Ask the Expert: Two options for spouse
My late husband left me his 457 deferred compensation plan. The plan administrator says I must begin taking annual distributions from his plan in the year that my husband would have turned 701/2. The distributions are determined by my life expectancy. But my broker says this is incorrect, and if I transfer the funds in the plan to an IRA in my name, there will be no required distributions based on my husband's prior ownership. Can you tell me who is right?
They're both right. They're just talking about different things.

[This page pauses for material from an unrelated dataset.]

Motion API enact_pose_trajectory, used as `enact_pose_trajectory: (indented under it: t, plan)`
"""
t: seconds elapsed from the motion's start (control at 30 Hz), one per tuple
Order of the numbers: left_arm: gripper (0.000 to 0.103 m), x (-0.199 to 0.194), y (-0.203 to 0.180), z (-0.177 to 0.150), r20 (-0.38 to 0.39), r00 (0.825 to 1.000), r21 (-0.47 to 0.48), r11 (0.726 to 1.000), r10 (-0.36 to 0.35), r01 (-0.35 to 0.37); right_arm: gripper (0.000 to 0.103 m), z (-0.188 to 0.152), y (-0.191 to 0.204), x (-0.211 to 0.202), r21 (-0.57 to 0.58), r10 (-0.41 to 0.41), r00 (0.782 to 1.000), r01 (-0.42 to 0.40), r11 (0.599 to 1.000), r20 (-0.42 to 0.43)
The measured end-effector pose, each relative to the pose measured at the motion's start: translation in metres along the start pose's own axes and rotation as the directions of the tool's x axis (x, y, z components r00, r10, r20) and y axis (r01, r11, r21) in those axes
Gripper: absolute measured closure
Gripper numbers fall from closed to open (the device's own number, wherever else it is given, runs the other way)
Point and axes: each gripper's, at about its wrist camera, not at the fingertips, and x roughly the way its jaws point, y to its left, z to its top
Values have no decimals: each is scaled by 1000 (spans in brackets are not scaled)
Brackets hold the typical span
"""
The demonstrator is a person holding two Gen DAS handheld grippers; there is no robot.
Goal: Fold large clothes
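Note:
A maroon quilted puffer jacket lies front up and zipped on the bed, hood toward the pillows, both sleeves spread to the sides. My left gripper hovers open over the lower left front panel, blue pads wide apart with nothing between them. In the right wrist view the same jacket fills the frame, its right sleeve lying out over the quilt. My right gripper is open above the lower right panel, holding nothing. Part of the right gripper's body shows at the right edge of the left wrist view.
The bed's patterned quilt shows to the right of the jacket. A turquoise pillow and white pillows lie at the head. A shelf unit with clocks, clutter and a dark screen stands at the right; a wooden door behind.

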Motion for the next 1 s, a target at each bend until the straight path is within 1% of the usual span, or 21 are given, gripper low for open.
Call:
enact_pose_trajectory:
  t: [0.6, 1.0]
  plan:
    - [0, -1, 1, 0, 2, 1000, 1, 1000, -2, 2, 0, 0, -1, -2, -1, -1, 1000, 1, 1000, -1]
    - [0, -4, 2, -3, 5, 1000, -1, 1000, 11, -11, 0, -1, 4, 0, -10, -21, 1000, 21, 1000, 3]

As a surviving spouse, you have two options. The plan administrator is talking about the first option: You remain the beneficiary on your late husband's account, either by leaving the account in the 457 plan, or by transferring it to a correctly titled inherited IRA. The advantage of staying the beneficiary is that you can tap the account without an early-withdrawal penalty anytime, regardless of your age. The downside: You must take your first minimum annual distribution (based on your life expectancy) in the year your husband would have turned 701/2.
The broker is talking about the second option, which is to transfer the plan to an IRA in your own name. The advantage of that option is that you won't have to start taking minimum annual distributions until after you turn 701/2. The downside is that as the owner, you can't take penalty-free distributions until you're 591/2.
One solution is to remain the account beneficiary until the year before you must start taking distributions based on your husband's ownership, and then transfer the account into an IRA in your own name.
The bottom line A surviving spouse can transfer an inherited retirement account into his or her own name.